La difesa della nazionale italiana ai Mondiali del 1990: Zenga tra i pali, Bergomi e Maldini terzini, Ferri stopper e Franco Baresi libero. Un connubio tra Inter e Milan che in quel periodo si contendevano insieme al Napoli i vertici del calcio italiano. Una retroguardia dove non passava nessuno, tranne Claudio Caniggia per puro caso nella semifinale con l'Argentina e quel gol, unito ai successivi calci di rigore, toglierà agli azzurri la possibilità di disputare la finale per la Coppa del Mondo davanti al pubblico amico. Un gol preso per caso che pareggiò il vantaggio italiano siglato da Totò Schillaci, in cui c'è la forte responsabilità di Zenga che si produsse nell'errore più clamoroso della sua straordinaria carriera.

Un gol e una sconfitta che tolgono ancora il sonno dopo trent'anni a Riccardo Ferri: l'ex difensore dell'Italia e dell'Inter lo ha rievocato in un'intervista al Fatto Quotidiano che a un trentennio di distanza sta ricordando passo dopo passo un'edizione iconica e importante dei Mondiali di calcio perché il 1990 fu un anno spartiacque, non solo dal punto di vista calcistico ma anche geopolitico.

'Quel gol fu una doccia fredda, ma eravamo ancora convinti di vincere'

Le immagini sono quelle che i tifosi italiani più maturi rivedono meno volentieri, il pallone che spiove dalla destra in area italiana e Caniggia che tenta uno stacco senza troppe pretese, colpisce la palla e finisce in rete complice l'uscita a vuoto di Walter Zenga.
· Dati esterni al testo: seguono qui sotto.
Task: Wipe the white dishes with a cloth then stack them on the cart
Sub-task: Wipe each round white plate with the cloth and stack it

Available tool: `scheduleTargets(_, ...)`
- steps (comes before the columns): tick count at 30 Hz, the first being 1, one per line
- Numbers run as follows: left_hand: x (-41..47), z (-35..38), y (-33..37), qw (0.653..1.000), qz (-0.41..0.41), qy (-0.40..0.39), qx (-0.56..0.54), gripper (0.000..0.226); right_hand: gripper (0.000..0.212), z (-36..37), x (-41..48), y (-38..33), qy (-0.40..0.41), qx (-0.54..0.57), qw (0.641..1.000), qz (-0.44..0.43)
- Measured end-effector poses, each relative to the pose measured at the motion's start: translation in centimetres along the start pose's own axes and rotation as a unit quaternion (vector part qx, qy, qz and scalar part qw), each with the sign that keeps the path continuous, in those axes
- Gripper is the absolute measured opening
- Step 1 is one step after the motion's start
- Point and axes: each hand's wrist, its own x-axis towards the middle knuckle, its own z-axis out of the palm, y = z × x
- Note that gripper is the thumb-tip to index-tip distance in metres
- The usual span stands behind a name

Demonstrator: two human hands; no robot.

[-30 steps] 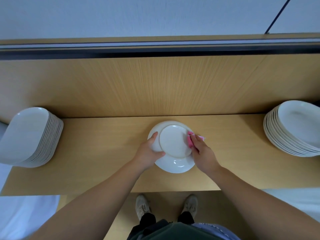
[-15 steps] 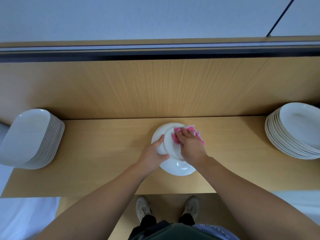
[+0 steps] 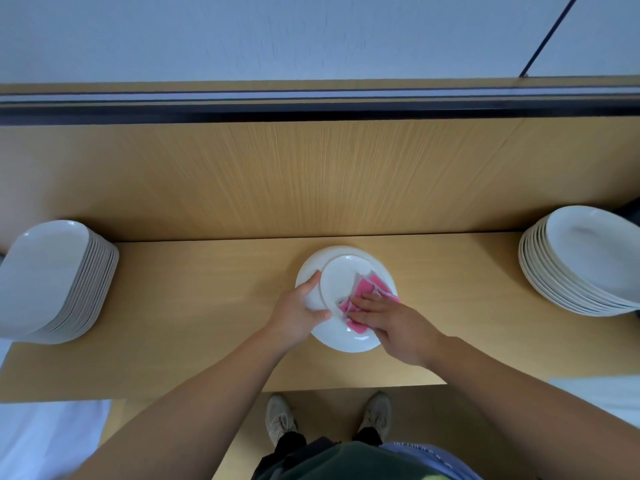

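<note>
At the centre of the tabletop [image 3: 207, 323], the left hand [image 3: 298, 315] grips the left rim of an overturned white plate [image 3: 341, 275]; the right hand [image 3: 398, 327], fingers flat, presses a pink cloth [image 3: 367, 292] onto its underside. Wiping is under way; stacking remains. Whether the oval-dish stack [image 3: 52, 278] or the round-plate stack [image 3: 581, 261] is finished cannot be determined.

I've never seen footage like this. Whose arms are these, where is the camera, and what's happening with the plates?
No machine here: these are a person's bare arms, filmed by one wide-angle camera worn on their head, looking down, so their shoes show too. On the wooden surface lie a stack of oblong white dishes at the left and a stack of round dishes at the right. Between them the left hand grips the rim of one white dish, apparently bottom up, while the right hand presses a pink cloth flat on it.
</note>
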Motion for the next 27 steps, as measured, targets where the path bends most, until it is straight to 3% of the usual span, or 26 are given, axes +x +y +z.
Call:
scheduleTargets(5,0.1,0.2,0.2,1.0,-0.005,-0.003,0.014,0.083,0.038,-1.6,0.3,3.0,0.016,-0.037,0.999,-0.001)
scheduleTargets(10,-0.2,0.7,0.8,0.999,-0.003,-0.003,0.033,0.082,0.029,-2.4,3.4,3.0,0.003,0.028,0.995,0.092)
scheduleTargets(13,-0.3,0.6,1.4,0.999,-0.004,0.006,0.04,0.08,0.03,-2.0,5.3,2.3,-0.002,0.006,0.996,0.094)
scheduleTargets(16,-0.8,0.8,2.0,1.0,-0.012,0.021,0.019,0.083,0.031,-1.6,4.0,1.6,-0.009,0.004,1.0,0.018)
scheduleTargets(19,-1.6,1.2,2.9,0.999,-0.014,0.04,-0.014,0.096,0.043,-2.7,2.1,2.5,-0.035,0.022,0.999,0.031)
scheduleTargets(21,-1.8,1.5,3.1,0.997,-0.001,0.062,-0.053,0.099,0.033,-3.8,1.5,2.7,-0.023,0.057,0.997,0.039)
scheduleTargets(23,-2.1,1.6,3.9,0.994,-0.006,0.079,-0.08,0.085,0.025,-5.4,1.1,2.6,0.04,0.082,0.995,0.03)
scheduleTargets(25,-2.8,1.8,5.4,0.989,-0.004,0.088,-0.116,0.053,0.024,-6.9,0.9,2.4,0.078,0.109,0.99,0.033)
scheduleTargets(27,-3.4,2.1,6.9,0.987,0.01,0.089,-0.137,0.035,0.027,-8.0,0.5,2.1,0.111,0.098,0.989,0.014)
"Durante il periodo del lockdown hanno riproposto le partite di quel Mondiale - dice Riccardo Ferri - e ho rivisto anche quella con l'Argentina. La delusione è troppo forte anche adesso, quella partita continua a togliermi il sonno". Lo stopper della nazionale di Vicini ricorda le sensazioni provate dopo la rete.

"Fu una doccia fredda, ma la sensazione negativa durò solo pochi minuti, poi ci gettammo in avanti alla ricerca del gol: eravamo ancora convinti di tornare in vantaggio e vincere la partita". Ferri evidenzia inoltre che nessuno dei giocatori parlò con Zenga dopo quell'errore: "Il calcio è fatto di episodi e non ha senso indicare un compagno dopo una sconfitta".

L'impressione di molti è che sul gol ci sia un 'concorso di colpa' tra Zenga e lo stesso Ferri. "Dopo trent'anni ancora la gente mi ferma e mi chiede di chi fu la colpa. La verità è che io non potevo intervenire o avrei provocato un rigore, così provai a saltare per fargli perdere la coordinazione. Quel gol fu un caso, Caniggia non tirò in porta: ha solo provato a 'spizzare' quella palla".

'Gli argentini sapevano che avevamo caratteri infiammabili'

Tra le domande poste a Riccardo Ferri, anche il comportamento dei giocatori argentini non propriamente corretto durante il match. "Era una squadra di grandi provocatori, Ruggeri tirò addirittura una borraccia piena d'acqua addosso a Rocca. Loro ci conoscevano bene e sapevano che avevamo caratteri infiammabili, così hanno iniziato a provocare.

Niente di grave in realtà, cose classiche su mamme, nonne e mogli. Questo perché loro avevano paura di affrontarci". Ferri sottolinea come la sconfitta maturata poi ai calci di rigore dove il portiere Sergio Goycochea divenne protagonista assoluto, sia stata solo frutto del caso. "Fu un Mondiale quasi perfetto, non ci fu nessuna sbavatura in quella squadra e anche contro l'Argentina, ad esempio, siamo riusciti ad annullare Maradona. Abbiamo preso solo un gol ai Mondiali e siamo usciti ai rigori, credo sia l'immagine di ciò che quella squadra è stata capace di fare".